Exercise aim
Please print the whole listing below exactly as it stands.

● ● ● ●

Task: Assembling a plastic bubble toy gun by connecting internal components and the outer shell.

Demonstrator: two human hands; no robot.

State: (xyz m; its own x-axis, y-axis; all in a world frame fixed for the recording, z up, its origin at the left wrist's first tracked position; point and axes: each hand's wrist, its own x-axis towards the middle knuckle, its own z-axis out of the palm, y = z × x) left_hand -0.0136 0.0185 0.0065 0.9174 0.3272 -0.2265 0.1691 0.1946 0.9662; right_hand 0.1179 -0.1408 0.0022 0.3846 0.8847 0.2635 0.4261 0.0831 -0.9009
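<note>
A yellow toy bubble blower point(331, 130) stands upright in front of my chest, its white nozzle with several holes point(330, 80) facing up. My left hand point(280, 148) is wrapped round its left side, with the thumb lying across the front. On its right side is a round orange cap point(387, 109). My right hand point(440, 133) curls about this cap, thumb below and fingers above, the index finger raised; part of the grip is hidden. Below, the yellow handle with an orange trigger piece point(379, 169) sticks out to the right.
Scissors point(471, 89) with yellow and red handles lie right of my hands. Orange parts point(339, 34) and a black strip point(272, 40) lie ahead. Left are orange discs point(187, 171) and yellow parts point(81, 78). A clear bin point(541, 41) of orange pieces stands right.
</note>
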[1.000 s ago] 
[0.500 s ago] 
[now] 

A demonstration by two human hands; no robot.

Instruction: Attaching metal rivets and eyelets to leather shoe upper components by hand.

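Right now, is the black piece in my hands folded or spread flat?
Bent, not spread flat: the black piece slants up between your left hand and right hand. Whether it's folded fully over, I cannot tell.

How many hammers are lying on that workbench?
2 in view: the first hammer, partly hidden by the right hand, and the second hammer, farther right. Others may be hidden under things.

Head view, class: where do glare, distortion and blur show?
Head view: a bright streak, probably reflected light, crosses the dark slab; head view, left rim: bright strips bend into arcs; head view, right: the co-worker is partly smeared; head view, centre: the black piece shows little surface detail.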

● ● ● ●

Solution
Task: Assembling a plastic bubble toy gun by connecting internal components and the outer shell.

Demonstrator: two human hands; no robot.

State: (xyz m; its own x-axis, y-axis; all in a world frame fixed for the recording, z up, its origin at the left wrist's first tracked position; point and axes: each hand's wrist, its own x-axis towards the middle knuckle, its own z-axis out of the palm, y = z × x) left_hand -0.0136 0.0185 0.0065 0.9174 0.3272 -0.2265 0.1691 0.1946 0.9662; right_hand 0.1179 -0.1408 0.0022 0.3846 0.8847 0.2635 0.4261 0.0831 -0.9009
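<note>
A yellow toy bubble blower point(331, 130) stands upright in front of my chest, its white nozzle with several holes point(330, 80) facing up. My left hand point(280, 148) is wrapped round its left side, with the thumb lying across the front. On its right side is a round orange cap point(387, 109). My right hand point(440, 133) curls about this cap, thumb below and fingers above, the index finger raised; part of the grip is hidden. Below, the yellow handle with an orange trigger piece point(379, 169) sticks out to the right.
Scissors point(471, 89) with yellow and red handles lie right of my hands. Orange parts point(339, 34) and a black strip point(272, 40) lie ahead. Left are orange discs point(187, 171) and yellow parts point(81, 78). A clear bin point(541, 41) of orange pieces stands right.
</note>
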[1.000 s ago] 
[0.500 s ago] 
[now] 

A demonstration by two human hands; no robot.

Instruction: Attaching metal rivets and eyelets to leather shoe upper components by hand.

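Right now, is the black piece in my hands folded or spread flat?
Bent, not spread flat: the black piece slants up between your left hand and right hand. Whether it's folded fully over, I cannot tell.

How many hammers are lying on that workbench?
2 in view: the first hammer, partly hidden by the right hand, and the second hammer, farther right. Others may be hidden under things.

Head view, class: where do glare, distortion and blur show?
Head view: a bright streak, probably reflected light, crosses the dark slab; head view, left rim: bright strips bend into arcs; head view, right: the co-worker is partly smeared; head view, centre: the black piece shows little surface detail.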

Nothing else is part of this exercise.